▶ ASSIGNMENT: Only the lines from the one containing "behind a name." through the one containing "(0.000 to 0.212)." should be printed, exactly as they appear below, with both ends included.

▶ Saved entries:
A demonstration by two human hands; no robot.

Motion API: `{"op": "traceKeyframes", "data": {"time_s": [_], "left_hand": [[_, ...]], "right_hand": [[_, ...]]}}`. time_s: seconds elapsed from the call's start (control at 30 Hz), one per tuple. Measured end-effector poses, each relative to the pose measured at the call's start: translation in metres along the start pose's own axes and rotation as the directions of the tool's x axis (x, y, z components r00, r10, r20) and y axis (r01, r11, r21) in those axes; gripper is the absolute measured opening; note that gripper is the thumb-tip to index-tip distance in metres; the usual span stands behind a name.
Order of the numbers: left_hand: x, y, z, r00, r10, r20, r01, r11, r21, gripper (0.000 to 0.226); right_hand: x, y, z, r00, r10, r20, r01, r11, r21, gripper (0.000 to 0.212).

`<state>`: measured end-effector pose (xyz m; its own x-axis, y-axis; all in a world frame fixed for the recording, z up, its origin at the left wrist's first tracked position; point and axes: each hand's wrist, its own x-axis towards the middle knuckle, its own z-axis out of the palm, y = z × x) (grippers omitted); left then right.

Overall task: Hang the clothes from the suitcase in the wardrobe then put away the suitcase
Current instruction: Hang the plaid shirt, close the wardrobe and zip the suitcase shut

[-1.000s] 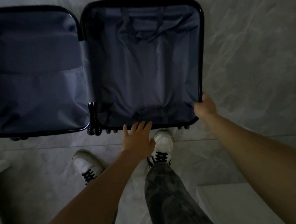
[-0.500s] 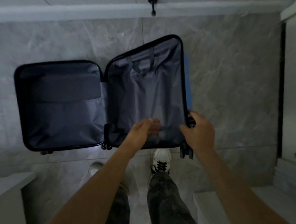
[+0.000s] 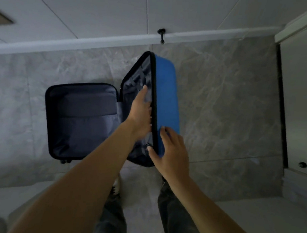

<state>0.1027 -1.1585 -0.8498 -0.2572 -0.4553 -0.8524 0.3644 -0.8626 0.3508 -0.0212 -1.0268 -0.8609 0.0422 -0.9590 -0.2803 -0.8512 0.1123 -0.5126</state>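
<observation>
Suitcase [image 3: 167,91] on floor [image 3: 222,103], centre, long axis near-to-far, wheels near. Left half flat; right half tilted up, blue shell facing right. Left hand [image 3: 140,113] flat, fingers straight, inside it. Right hand [image 3: 172,154] grips its rim.

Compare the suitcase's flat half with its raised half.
The flat half lies on the floor; the raised half stands tilted up, blue shell showing. The flat half is untouched; the left hand presses and the right hand grips the raised half. Both look grey-lined and empty.
</observation>
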Motion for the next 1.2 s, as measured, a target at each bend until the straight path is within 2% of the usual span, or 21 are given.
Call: {"op": "traceKeyframes", "data": {"time_s": [0.07, 0.13, 0.2, 0.33, 0.43, 0.67, 0.73, 0.77, 0.83, 0.87, 0.9, 1.0, 1.07, 1.1, 1.13, 1.2], "left_hand": [[-0.023, 0.004, -0.028, 0.999, 0.022, -0.044, -0.021, 1.0, 0.003, 0.073], [-0.049, 0.01, -0.055, 0.998, 0.033, -0.047, -0.033, 0.999, -0.013, 0.066], [-0.067, 0.011, -0.091, 0.998, 0.038, -0.051, -0.038, 0.999, 0.002, 0.066], [-0.097, 0.017, -0.163, 0.993, 0.017, -0.114, -0.018, 1.0, -0.007, 0.074], [-0.117, 0.024, -0.212, 0.99, -0.003, -0.142, -0.001, 1.0, -0.028, 0.078], [-0.124, 0.045, -0.299, 0.987, 0.026, -0.157, -0.013, 0.996, 0.086, 0.047], [-0.121, 0.05, -0.323, 0.982, 0.045, -0.186, -0.018, 0.989, 0.145, 0.053], [-0.119, 0.052, -0.337, 0.975, 0.076, -0.21, -0.037, 0.982, 0.183, 0.062], [-0.114, 0.053, -0.364, 0.951, 0.104, -0.293, -0.035, 0.972, 0.231, 0.096], [-0.113, 0.054, -0.371, 0.936, 0.135, -0.326, -0.05, 0.965, 0.257, 0.107], [-0.109, 0.055, -0.385, 0.921, 0.17, -0.349, -0.075, 0.96, 0.27, 0.108], [-0.098, 0.057, -0.416, 0.922, 0.201, -0.331, -0.074, 0.93, 0.359, 0.097], [-0.088, 0.057, -0.439, 0.92, 0.213, -0.327, -0.074, 0.918, 0.391, 0.057], [-0.082, 0.057, -0.451, 0.916, 0.224, -0.333, -0.078, 0.913, 0.4, 0.048], [-0.076, 0.056, -0.459, 0.915, 0.209, -0.344, -0.063, 0.918, 0.392, 0.057], [-0.063, 0.053, -0.48, 0.922, 0.128, -0.366, 0.015, 0.931, 0.364, 0.102]], "right_hand": [[-0.01, -0.007, -0.002, 0.983, -0.176, 0.056, 0.177, 0.984, 0.0, 0.065], [-0.016, -0.014, -0.002, 0.935, -0.335, 0.117, 0.339, 0.94, -0.02, 0.057], [-0.016, -0.023, 0.001, 0.866, -0.451, 0.214, 0.468, 0.883, -0.034, 0.054], [-0.011, -0.058, 0.017, 0.683, -0.64, 0.352, 0.689, 0.724, -0.022, 0.055], [-0.007, -0.093, 0.037, 0.592, -0.703, 0.396, 0.77, 0.637, -0.02, 0.053], [0.002, -0.171, 0.089, 0.483, -0.724, 0.492, 0.833, 0.553, -0.004, 0.053], [0.008, -0.189, 0.101, 0.495, -0.731, 0.471, 0.822, 0.569, 0.02, 0.058], [0.013, -0.197, 0.108, 0.515, -0.725, 0.458, 0.808, 0.588, 0.023, 0.061], [0.027, -0.208, 0.123, 0.574, -0.688, 0.444, 0.764, 0.646, 0.013, 0.067], [0.034, -0.208, 0.127, 0.612, -0.654, 0.445, 0.73, 0.683, -0.001, 0.07], [0.043, -0.209, 0.136, 0.648, -0.612, 0.454, 0.696, 0.717, -0.026, 0.073], [0.07, -0.206, 0.159, 0.718, -0.472, 0.512, 0.602, 0.79, -0.117, 0.087], [0.086, -0.203, 0.177, 0.747, -0.384, 0.543, 0.547, 0.82, -0.172, 0.098], [0.094, -0.202, 0.187, 0.764, -0.336, 0.551, 0.517, 0.829, -0.213, 0.104], [0.101, -0.201, 0.194, 0.785, -0.288, 0.548, 0.49, 0.83, -0.266, 0.11], [0.113, -0.201, 0.209, 0.815, -0.197, 0.545, 0.441, 0.821, -0.363, 0.12]]}}
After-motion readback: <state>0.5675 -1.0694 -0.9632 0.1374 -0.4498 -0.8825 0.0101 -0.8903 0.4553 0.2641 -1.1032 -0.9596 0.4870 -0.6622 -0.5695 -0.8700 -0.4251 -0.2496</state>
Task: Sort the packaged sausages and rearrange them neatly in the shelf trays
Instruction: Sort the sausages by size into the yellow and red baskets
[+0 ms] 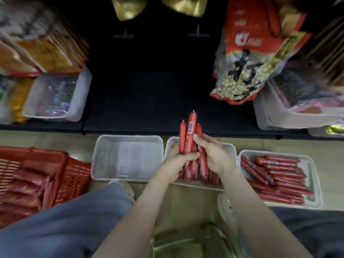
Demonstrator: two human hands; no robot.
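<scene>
While left hand (176,163) and right hand (214,155) grip, sausages (191,131) point shelfward.

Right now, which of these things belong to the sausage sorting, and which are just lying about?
In the job: held sausages, empty tray, middle tray, filled tray, red basket.
Lying about: peanut bag, gold packets, snack packs.

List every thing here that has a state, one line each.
Sausage bundle, held upright, ends uneven.
Left hand, gripping it low down.
Right hand, curled round its right side.
Left tray, empty.
Middle tray, partly filled with sausages.
Right tray, filled with more, lying flat.
Red basket, holding red packs.
</scene>
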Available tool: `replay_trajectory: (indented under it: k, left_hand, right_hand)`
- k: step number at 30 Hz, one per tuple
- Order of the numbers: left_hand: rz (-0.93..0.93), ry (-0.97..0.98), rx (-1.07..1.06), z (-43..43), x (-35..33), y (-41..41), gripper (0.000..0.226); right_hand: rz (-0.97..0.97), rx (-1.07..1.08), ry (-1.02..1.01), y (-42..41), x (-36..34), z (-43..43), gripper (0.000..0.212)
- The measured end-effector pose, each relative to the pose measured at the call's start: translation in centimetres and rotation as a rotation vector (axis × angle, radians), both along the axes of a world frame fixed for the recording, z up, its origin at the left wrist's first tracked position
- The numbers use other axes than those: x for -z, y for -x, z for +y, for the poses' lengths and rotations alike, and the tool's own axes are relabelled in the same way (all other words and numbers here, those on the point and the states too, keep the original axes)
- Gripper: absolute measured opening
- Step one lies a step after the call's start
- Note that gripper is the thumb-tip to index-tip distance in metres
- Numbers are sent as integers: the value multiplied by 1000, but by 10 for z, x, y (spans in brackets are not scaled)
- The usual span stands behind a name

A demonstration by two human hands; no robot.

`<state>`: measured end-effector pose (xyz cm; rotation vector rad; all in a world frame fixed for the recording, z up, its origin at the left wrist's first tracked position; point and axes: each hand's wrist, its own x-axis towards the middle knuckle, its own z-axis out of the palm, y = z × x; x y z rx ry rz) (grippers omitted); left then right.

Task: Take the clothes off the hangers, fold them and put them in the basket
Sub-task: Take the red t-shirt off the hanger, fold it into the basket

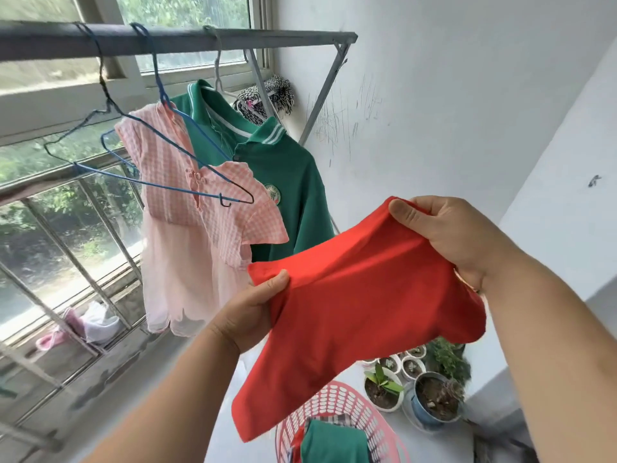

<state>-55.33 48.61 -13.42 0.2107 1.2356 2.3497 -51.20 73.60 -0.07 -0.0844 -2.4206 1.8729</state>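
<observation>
A red garment [350,315] hangs between both hands in front of me, partly doubled over. My left hand [250,312] grips its left edge with the thumb on top. My right hand [447,235] pinches its upper right corner. Below stands a pink plastic basket [360,409] with a folded green piece [334,442] inside. On the grey rail [167,40] hang a pink checked dress [193,212] on a blue wire hanger [187,128] and a green polo shirt [283,168] behind it. An empty blue hanger [76,138] hangs further left.
A barred window [66,245] runs along the left. A black-and-white striped cloth [267,98] hangs by the rail's far end. Several potted plants [417,379] stand on the floor to the right of the basket, against the white wall [467,111].
</observation>
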Motion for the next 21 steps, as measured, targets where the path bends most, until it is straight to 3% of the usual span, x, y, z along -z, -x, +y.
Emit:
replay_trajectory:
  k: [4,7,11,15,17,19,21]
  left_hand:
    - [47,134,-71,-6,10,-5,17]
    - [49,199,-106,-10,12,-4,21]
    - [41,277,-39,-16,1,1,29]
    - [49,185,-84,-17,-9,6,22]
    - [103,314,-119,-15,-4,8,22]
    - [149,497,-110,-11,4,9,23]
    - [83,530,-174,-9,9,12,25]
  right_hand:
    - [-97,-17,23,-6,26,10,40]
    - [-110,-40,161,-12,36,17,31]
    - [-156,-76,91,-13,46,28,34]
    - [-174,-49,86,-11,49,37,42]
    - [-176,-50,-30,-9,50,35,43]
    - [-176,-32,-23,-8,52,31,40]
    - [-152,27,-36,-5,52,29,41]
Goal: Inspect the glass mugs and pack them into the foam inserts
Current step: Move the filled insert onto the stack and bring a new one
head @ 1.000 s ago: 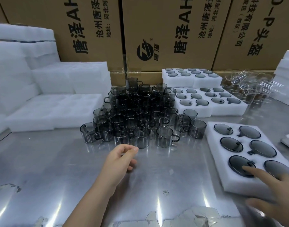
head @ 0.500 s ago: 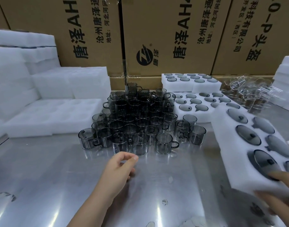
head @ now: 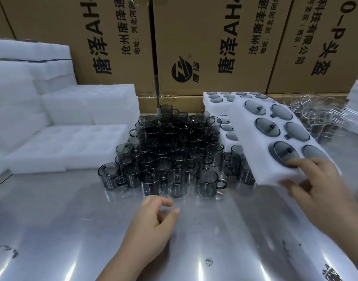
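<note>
Table (head: pixel 52 220): bare steel in front of the person gives broad room. The back and both sides are crowded.
Cardboard boxes (head: pixel 214 37): they wall off the far edge, so nothing can go further back.
Foam stacks (head: pixel 62 106): white blocks piled at the left, with an empty insert (head: pixel 68 145) lying flat beside the mugs.
Glass mugs (head: pixel 170 151): a dense smoky cluster mid-table, rims touching and some stacked. A careless reach could topple several.
Filled foam insert (head: pixel 255 151): off the table and tilted, over the cluster's right edge and the packed inserts (head: pixel 216 98) behind. I judge a steeper tilt could slide its six mugs out onto the glass below.
Right hand (head: pixel 320 189): grips the insert's near end, fingers on top, one-handed, so the load may sag.
Left hand (head: pixel 153 226): loosely curled and empty, above the table just short of the front row.
</note>
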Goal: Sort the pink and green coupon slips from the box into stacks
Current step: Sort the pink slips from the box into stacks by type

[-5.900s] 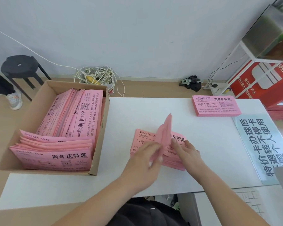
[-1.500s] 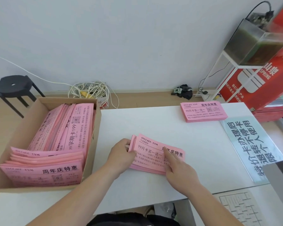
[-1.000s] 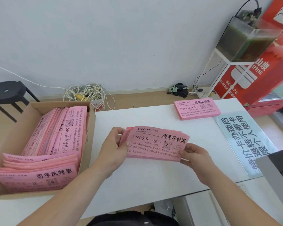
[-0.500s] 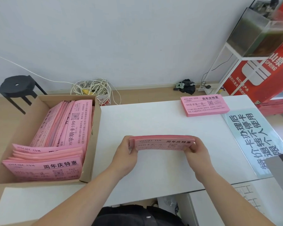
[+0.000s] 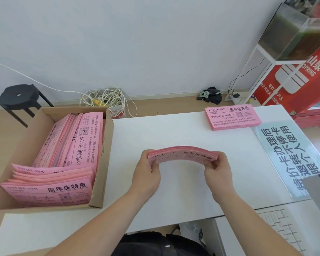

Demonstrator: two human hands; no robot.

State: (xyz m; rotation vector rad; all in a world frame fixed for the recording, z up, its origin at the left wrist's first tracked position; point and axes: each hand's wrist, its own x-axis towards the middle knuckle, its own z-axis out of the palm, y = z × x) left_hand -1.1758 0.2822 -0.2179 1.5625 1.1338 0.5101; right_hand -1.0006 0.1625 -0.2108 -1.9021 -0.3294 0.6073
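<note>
- Head view: a thick bundle of pink printed paper coupon slips (image 5: 181, 154) is held over the middle of the white table (image 5: 174, 193), bowed upward in an arch.
- The left hand (image 5: 146, 175) grips the bundle's left end and the right hand (image 5: 220, 173) its right end; the fingers of each curl underneath, pinching the slips against the thumb.
- An open brown cardboard box (image 5: 108, 159) at the table's left holds more pink slips.
- A squared pink stack (image 5: 233, 118) lies far right, beside a pale blue printed sign (image 5: 296, 156).
</note>
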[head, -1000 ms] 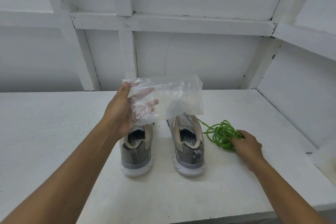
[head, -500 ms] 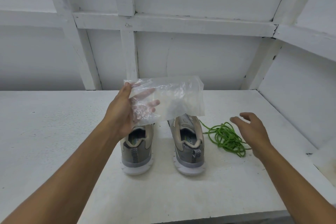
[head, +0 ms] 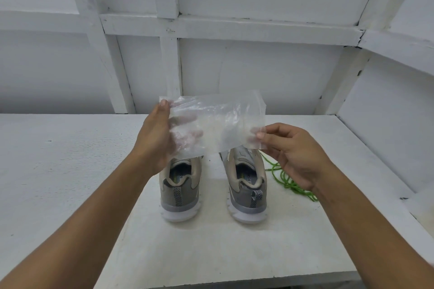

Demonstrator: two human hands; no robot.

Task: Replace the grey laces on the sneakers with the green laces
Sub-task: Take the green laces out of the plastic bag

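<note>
Since half a second ago the right hand [head: 298,155] has left the spot above the green laces [head: 290,186] and come up to the plastic bag [head: 220,122], so both hands now have it. It pinches the bag's lower right corner between thumb and forefinger, and its other fingers are curled loosely beneath. The left hand [head: 155,138] grips the bag's left edge: the thumb lies on the near face by the top corner and the fingers show through the clear film from behind. That makes two hands on one bag, which is held up flat and crinkled above the shoes. I cannot tell whether anything is inside it.

Under the bag stand two sneakers, side by side, upright, a little apart, with their heels towards the person. The left sneaker [head: 179,192] and the right sneaker [head: 246,190] are both beige and grey with white soles. Their fronts are hidden behind the bag.

One tangle of green laces lies on the white table [head: 70,171], just to the right of the right sneaker, partly covered by the right hand and wrist. How many laces are in it I cannot count. Behind the table rises a white wall [head: 258,73] crossed by battens.
</note>
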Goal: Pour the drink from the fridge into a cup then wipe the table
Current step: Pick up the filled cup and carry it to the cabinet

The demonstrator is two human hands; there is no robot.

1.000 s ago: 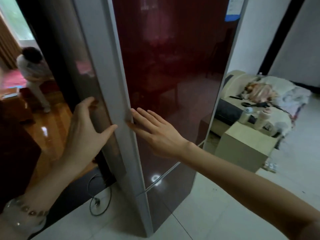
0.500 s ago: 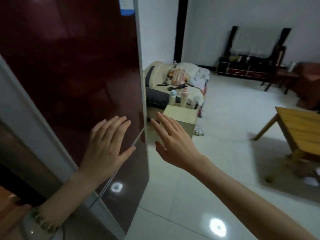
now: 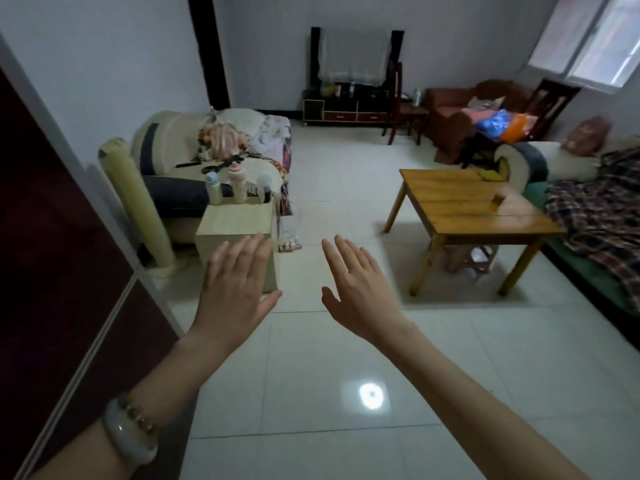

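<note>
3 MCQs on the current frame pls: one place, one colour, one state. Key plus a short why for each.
1. Where does the small amber cup stand?
A) on the beige cabinet
B) on the wooden table
C) on the floor

2. What colour is the fridge door?
A) white
B) green
C) dark red

3. How are the left hand and right hand?
A) both open, holding nothing
B) left grips a bottle
C) both grip the fridge door

Key:
1 B, the cup sits near the table's right edge.
2 C, the glossy panel at the left of the view is dark red.
3 A, the fingers of both are straight and spread in the air, touching nothing.
</note>
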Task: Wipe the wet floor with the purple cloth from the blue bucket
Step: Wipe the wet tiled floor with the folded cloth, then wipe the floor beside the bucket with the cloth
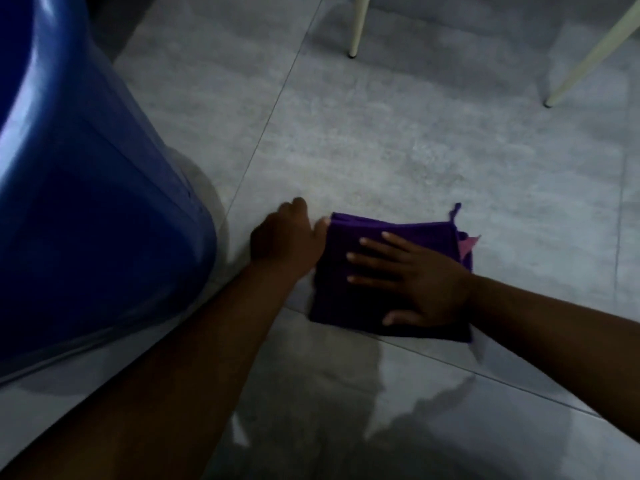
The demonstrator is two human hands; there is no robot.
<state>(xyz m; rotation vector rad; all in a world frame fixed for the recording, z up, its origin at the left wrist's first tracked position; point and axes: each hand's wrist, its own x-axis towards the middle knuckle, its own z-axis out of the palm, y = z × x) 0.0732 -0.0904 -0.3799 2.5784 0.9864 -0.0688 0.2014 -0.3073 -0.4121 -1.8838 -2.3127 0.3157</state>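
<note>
The purple cloth (349,289) lies folded flat on the grey tiled floor (398,150), a pink tag showing at its far right corner. My right hand (415,278) lies flat on top of it, fingers spread and pointing left. My left hand (287,233) sits at the cloth's left edge, its fingers curled round that edge. The blue bucket (79,188) stands close on the left, just beside my left forearm. The floor nearer to me shines with a wet, reflective film (346,393).
Two cream chair legs (356,26) (588,53) stand on the floor at the top right. Tile joints run diagonally across the floor. Open floor stretches between the cloth and the chair legs.
</note>
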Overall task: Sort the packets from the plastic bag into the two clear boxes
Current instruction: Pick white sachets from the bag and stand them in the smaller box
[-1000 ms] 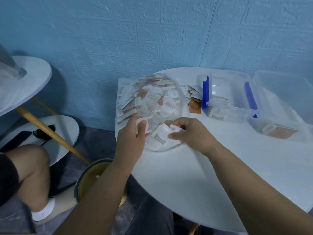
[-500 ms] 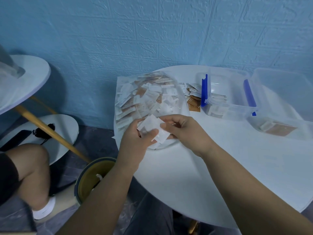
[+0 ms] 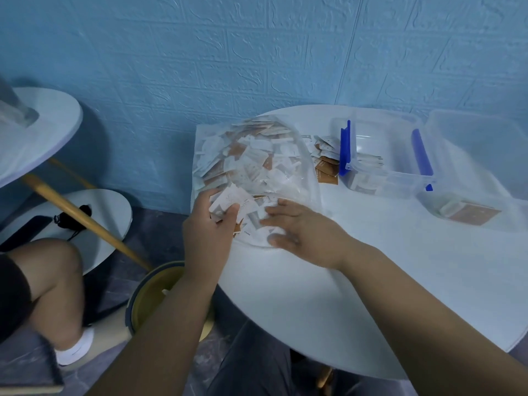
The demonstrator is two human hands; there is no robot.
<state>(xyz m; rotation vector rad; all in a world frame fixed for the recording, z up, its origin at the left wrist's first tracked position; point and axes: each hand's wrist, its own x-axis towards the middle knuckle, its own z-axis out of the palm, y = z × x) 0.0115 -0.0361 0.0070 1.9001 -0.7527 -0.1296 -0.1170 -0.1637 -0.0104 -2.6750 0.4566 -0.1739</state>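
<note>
White packets (image 3: 232, 197) in left fingers' (image 3: 206, 195) grasp; right fingers (image 3: 284, 207) straight atop plastic bag (image 3: 310, 181)

Table (image 3: 371, 295) front + right side bare: open lane from bag mouth across to both boxes. Plastic bag (image 3: 257, 167) fills left-rear of top. Left hand (image 3: 208, 232), gripping white packets (image 3: 228, 198), and right hand (image 3: 303, 238), flat, crowd its near end. Loose packets (image 3: 325, 164) clog gap btw bag and nearer clear box (image 3: 383, 170); blue latch (image 3: 344, 147) stands up on that side. Farther clear box (image 3: 471, 212) open-topped at right edge. Wall (image 3: 257, 52) close behind table
</note>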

▶ RESPONSE:
Motion API: `{"op": "traceKeyframes", "data": {"time_s": [_], "left_hand": [[_, ...]], "right_hand": [[_, ...]]}}`. time_s: seconds elapsed from the call's start (control at 30 Hz), one per tuple. Measured end-effector poses, each relative to the pose measured at the call's start: translation in metres along the start pose's own axes and rotation as the directions of the tool's x axis (x, y, z components r00, r10, r20) and y axis (r01, r11, r21) in those axes; gripper is the absolute measured opening; note that gripper is the thumb-tip to index-tip distance in metres; the usual span stands behind a name.
Order of the numbers: left_hand: x, y, z, r00, r10, r20, r01, r11, r21, gripper (0.000 to 0.226); right_hand: x, y, z, r00, r10, r20, r01, r11, r21, gripper (0.000 to 0.212).

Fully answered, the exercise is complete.